—Mais si, mais si, s'écria André qui l'embrassa tendrement, s'attardant sur ses lèvres; puis voulant aborder une conversation moins prévue, il l'interrogea:

—Voyons, ma chère Jeanne, qu'es-tu devenue depuis cinq ans que dure notre séparation?

—Mais rien, je te l'ai déjà appris quand tu m'as questionnée.—Et, un peu défiante, elle se renferma dans des phrases vagues.

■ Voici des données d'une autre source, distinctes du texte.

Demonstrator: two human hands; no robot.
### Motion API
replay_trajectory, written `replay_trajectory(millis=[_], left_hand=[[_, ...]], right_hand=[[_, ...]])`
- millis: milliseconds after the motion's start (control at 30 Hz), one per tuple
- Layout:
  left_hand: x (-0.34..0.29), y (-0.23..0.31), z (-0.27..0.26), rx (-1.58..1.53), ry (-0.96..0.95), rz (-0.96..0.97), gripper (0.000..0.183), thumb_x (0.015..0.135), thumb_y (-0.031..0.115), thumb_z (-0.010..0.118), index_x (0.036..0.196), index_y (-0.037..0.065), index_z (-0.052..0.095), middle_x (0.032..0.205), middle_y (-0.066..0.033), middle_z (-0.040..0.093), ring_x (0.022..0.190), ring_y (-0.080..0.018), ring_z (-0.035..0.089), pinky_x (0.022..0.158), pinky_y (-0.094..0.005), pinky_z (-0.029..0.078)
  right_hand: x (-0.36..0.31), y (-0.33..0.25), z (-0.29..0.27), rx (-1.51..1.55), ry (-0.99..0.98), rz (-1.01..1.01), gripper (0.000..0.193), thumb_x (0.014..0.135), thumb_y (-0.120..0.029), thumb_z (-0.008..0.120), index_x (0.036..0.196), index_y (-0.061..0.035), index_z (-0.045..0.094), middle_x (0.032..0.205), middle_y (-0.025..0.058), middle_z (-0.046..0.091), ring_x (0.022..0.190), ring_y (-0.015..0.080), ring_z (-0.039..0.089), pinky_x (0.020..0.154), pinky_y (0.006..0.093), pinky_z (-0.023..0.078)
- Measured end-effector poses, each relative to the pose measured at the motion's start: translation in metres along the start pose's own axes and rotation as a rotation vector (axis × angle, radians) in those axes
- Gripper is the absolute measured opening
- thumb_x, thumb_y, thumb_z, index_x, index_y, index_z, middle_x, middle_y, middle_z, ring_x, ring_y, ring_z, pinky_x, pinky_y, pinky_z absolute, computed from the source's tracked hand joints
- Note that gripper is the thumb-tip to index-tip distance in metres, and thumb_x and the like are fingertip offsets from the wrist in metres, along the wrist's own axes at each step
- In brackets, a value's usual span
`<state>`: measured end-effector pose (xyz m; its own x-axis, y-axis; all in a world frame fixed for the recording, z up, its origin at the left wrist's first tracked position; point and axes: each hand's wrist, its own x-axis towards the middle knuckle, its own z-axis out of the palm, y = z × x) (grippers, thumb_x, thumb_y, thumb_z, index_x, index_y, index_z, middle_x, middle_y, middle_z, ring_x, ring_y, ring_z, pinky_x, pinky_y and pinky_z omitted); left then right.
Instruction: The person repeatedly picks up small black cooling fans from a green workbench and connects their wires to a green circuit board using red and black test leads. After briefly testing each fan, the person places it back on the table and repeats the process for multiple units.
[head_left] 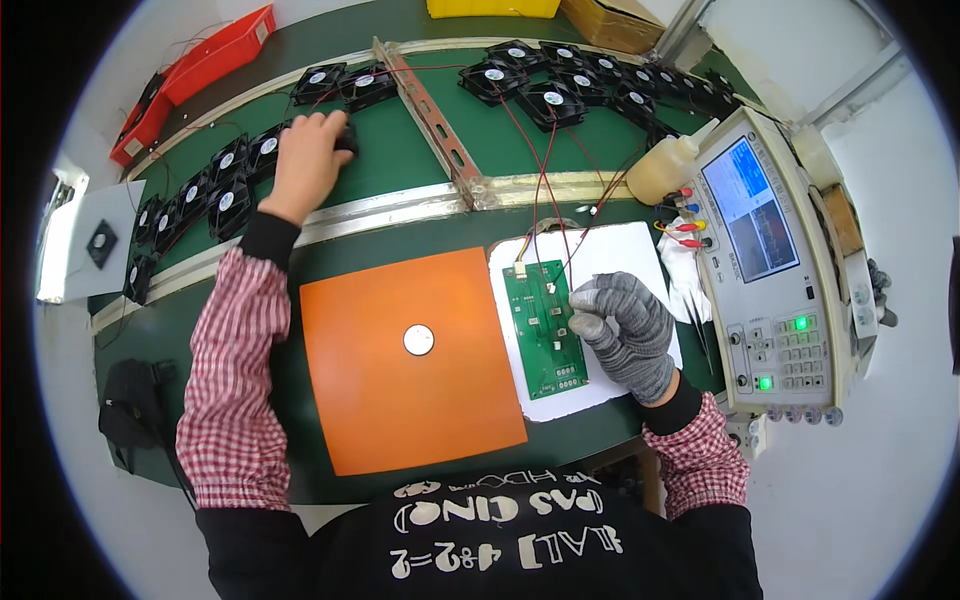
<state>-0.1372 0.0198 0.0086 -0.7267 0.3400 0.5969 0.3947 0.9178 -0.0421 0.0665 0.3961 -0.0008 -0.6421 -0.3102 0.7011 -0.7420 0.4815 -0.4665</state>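
My bare left hand (308, 165) reaches to the far side of the bench, its fingers closed on a black cooling fan (348, 138) that it mostly hides. In a grey knitted glove, my right hand (630, 332) is loosely curled beside the right edge of a green circuit board (546, 345). A small gap shows between its thumb and forefinger, with nothing visible in them. The board lies on a white pad (625, 250). Thin red and dark wires run from white connectors (520, 269) at its far end toward the fans (553, 99).
An orange panel (415, 430) with a white disc (418, 340) lies at centre. Rows of fans (230, 205) line the back. A slotted metal bar (430, 120) crosses between them. At right stand a test instrument (765, 260), a bottle (662, 168) and tweezers (700, 325).
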Motion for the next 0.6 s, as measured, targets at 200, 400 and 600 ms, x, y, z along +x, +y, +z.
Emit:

—Enfin, tu ne me feras pas croire que tu n'aies eu, depuis que nous nous sommes perdus de vue, ni hauts, ni bas, ni plaisirs, ni peines.

—Non, bien sûr, j'ai eu de mauvais jours comme les autres, à preuve… et elle narra que ne pouvant se procurer, à une époque de chômage, du travail, elle s'était empoisonnée.

—Bah! fit André.

—Mais oui, je me suis empoisonnée.—Et Jeanne raconta que s'étant couchée, elle avait mis une camisole blanche, et avait avalé un verre de laudanum après y avoir préalablement versé quelques gouttes d'alcool de menthe pour que ce fût moins mauvais.

—Eh bien, dit André, qu'est-il arrivé?

—Rien,—seulement j'ai été malade, pendant quinze jours.—J'ai tout rendu sur l'oreiller.

—Ah!—Veux-tu du sucre?—et il lui tendit une tasse pleine de thé.